My driver stopped. I stepped off the one-lane road that pierced the dust bowl of central Iran. Then I walked down a path. It slithered atop a narrow ridge.
I liked that. It gives an idea of how I ended up here: definitely not a straight line and always struggling to keep some balance.
I had set out to write about carpets and the people who make them, sell them, cherish them, and, above all, see them with the same wonder that I do. At first, as a journalist, I poked around the edges of their lives on frequent assignments to Iran and Afghanistan, two important landmarks on the vast carpet map. But when I started to look more closely, I confronted the dilemma of any cartographer: what features to enhance and what details to omit. In other words, how do you find the right scale and relevance amid unlimited possibilities?
This is my attempt.
The things that intrigued me—handwoven carpets, the art of making dyes from nature and the expressions of beauty and faith they produce—already had an old and rich topography. There were imperial kings and swordsmen, folktales and cauldrons of steaming colors, lumbering caravans and cunning merchants. And—perhaps most delightful of all—mystic poets whose images dance in purple shadow and amber light. It could be rewarding enough just to explore the ground that others had covered and look for scraps and stories they had missed. But there was more out there if I searched harder. I had it on good authority.

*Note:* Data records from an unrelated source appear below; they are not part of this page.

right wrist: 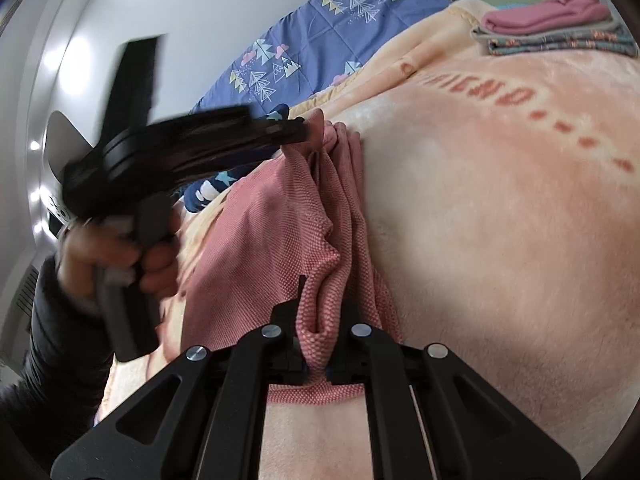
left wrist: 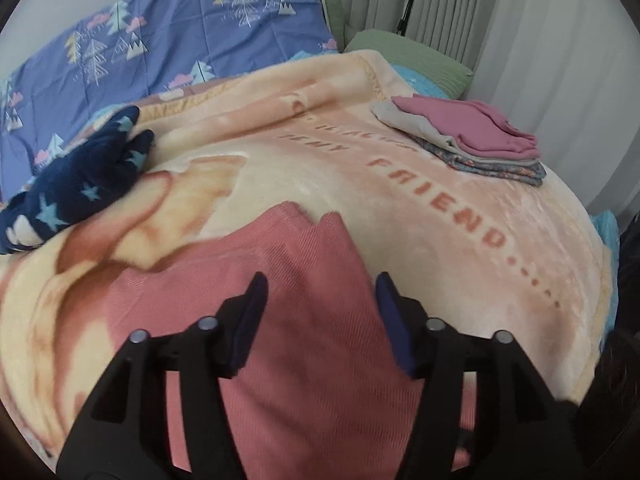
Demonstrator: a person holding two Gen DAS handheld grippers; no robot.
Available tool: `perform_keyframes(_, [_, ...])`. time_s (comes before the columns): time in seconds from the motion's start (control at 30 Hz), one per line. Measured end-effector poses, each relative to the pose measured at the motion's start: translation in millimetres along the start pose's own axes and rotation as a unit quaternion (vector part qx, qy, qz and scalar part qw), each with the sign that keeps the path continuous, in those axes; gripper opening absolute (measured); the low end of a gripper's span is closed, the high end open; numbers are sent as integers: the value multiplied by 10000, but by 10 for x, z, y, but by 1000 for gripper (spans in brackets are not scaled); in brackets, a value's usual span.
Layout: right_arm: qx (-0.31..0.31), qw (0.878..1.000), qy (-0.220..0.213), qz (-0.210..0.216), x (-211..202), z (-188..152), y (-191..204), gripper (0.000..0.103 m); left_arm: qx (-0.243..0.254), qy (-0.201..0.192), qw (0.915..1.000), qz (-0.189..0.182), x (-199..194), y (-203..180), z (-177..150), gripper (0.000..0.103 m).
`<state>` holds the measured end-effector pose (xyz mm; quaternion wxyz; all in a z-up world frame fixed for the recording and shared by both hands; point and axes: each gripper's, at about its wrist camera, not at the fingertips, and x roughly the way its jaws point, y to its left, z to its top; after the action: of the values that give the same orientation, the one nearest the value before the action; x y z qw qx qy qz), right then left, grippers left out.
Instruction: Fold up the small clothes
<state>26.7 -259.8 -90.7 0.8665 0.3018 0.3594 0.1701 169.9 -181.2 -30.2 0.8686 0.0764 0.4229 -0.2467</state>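
Observation:
A salmon-pink knit garment (left wrist: 304, 320) lies on the peach blanket (left wrist: 460, 280) in front of me. My left gripper (left wrist: 320, 300) hovers over it with its jaws wide apart and nothing between them. In the right wrist view the same garment (right wrist: 280, 248) is bunched into folds, and my right gripper (right wrist: 318, 344) is shut on a pinched fold of it. The left gripper (right wrist: 304, 132) shows there blurred, held by a hand at the garment's far end.
A stack of folded clothes (left wrist: 476, 140) with a pink top piece sits at the blanket's far right, also in the right wrist view (right wrist: 556, 28). A navy star-patterned garment (left wrist: 76, 188) lies at the left. A blue tree-print quilt (left wrist: 160, 48) lies behind.

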Motion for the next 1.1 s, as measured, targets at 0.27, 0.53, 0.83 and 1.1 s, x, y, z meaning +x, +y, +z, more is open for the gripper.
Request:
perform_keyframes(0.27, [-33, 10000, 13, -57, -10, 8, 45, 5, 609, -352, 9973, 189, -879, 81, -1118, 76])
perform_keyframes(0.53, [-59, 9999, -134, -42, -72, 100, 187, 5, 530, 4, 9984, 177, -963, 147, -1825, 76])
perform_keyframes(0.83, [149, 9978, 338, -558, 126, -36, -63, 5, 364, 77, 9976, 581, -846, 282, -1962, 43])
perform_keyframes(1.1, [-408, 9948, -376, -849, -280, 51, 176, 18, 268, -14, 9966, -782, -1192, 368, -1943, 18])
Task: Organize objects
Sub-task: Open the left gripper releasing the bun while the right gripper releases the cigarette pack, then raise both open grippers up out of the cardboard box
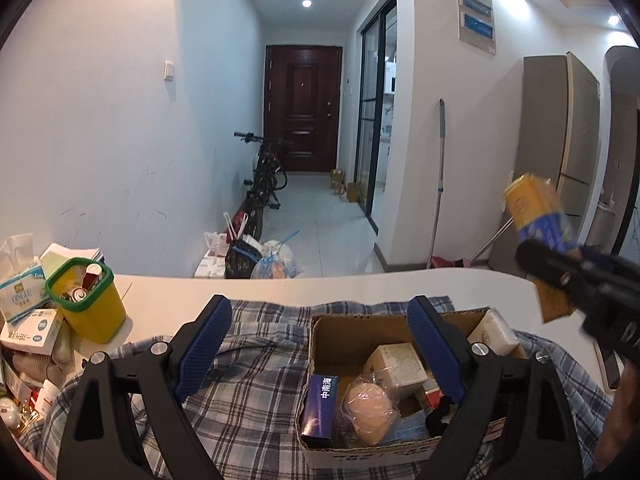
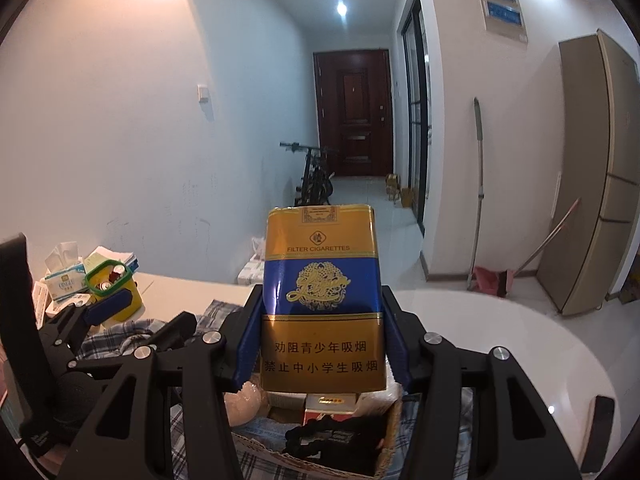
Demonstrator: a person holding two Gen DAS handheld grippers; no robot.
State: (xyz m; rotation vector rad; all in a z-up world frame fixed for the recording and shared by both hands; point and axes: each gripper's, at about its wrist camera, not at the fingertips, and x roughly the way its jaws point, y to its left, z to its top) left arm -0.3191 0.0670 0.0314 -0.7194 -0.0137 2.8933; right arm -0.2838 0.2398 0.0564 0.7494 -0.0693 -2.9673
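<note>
**Two grippers over the box, one holding a cigarette pack**

Two grippers work above a cardboard box (image 1: 320,332) that sits on a plaid cloth (image 1: 256,384) spread over a white table (image 1: 280,288). In the right wrist view, the right gripper (image 2: 320,344) is clamped on a gold and blue cigarette pack (image 2: 322,300): its blue pads press on the pack's two side edges at about 9 and 3 o'clock, and the pack stands upright between them, its top rising toward 12 o'clock well past the fingertips. Directly under the pack lies the open box, with a red carton and a black strap visible inside.

In the left wrist view, the left gripper (image 1: 320,344) has its jaws spread wide with nothing between the pads; the left finger stands over the cloth, and the right finger overlaps the box. Inside the box are a blue carton (image 1: 320,404) at 6 o'clock, a pink item in clear wrap (image 1: 370,410) just beside it, and a beige carton (image 1: 396,364) behind. At 3 o'clock in this view the right gripper appears blurred, carrying the same pack above the table's far edge.

Farther out at 9 o'clock stand a yellow tub with a green rim (image 1: 86,300), tissue packs (image 1: 20,292) and other clutter. Beyond the table at 12 o'clock lie tied bags (image 1: 260,260) on the floor, then a bicycle (image 1: 264,176) along the wall and a dark wooden door (image 1: 304,108) at the corridor's end. A mop (image 1: 440,184) and a fridge (image 1: 560,152) stand toward 2 o'clock.
</note>
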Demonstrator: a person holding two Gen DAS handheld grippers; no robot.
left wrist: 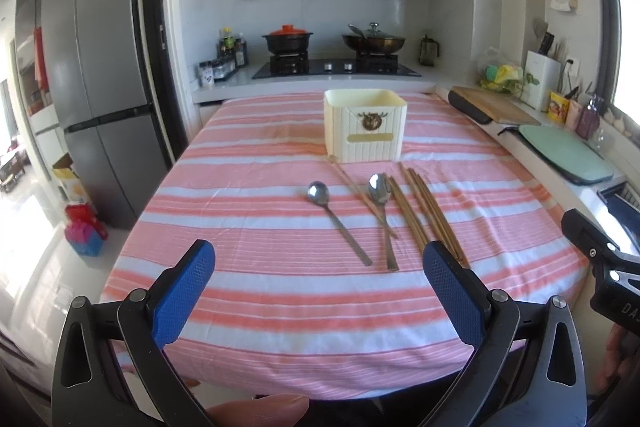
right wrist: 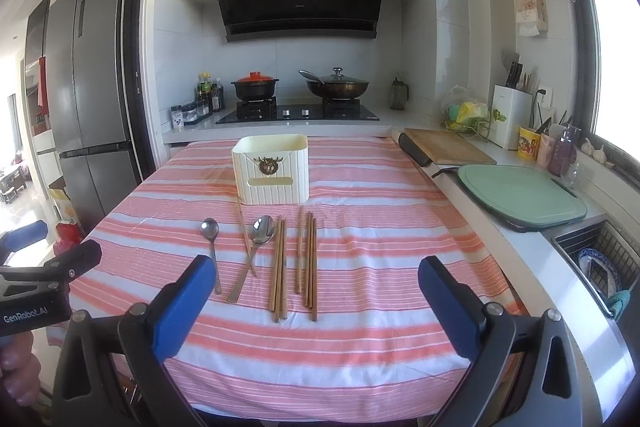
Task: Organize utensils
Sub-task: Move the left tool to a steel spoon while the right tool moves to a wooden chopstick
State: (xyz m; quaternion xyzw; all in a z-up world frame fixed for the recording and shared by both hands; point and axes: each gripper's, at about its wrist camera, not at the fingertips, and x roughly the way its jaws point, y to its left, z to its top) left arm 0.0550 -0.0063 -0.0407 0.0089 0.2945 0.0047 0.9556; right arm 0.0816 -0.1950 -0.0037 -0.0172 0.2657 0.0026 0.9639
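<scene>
Both your left gripper (left wrist: pixel 319 273) and right gripper (right wrist: pixel 314 287) gape empty. Spoons (right wrist: pixel 211 229) and chopsticks (right wrist: pixel 308 259) lie mid-table before the holder (right wrist: pixel 272 169); one chopstick crosses a spoon, so grabbing either may drag both.

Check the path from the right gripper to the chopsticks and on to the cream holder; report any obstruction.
Nothing visible blocks it. The right gripper is open, with only bare striped cloth before the chopsticks. The holder stands just beyond them, its top open.
</scene>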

A leafy little plant called madder told me so. I had been reading about its rich history as a dyestuff for carpets. Then I came across a quirky reference that is all but forgotten.
It can turn our bones red.
I first spotted this in a medical paper on skeletal development. It’s now just an obscure footnote from nearly three centuries ago. But at the time—as the Enlightenment was driving away medieval phantoms—it caused a sensation and upended prevailing ideas about physiology. To me, this bit of historical flotsam was still impressive.
I decided madder would serve as my polestar. It would help me negotiate the noisy bazaars, musty workshops, distant villages, and other places I couldn’t even yet imagine.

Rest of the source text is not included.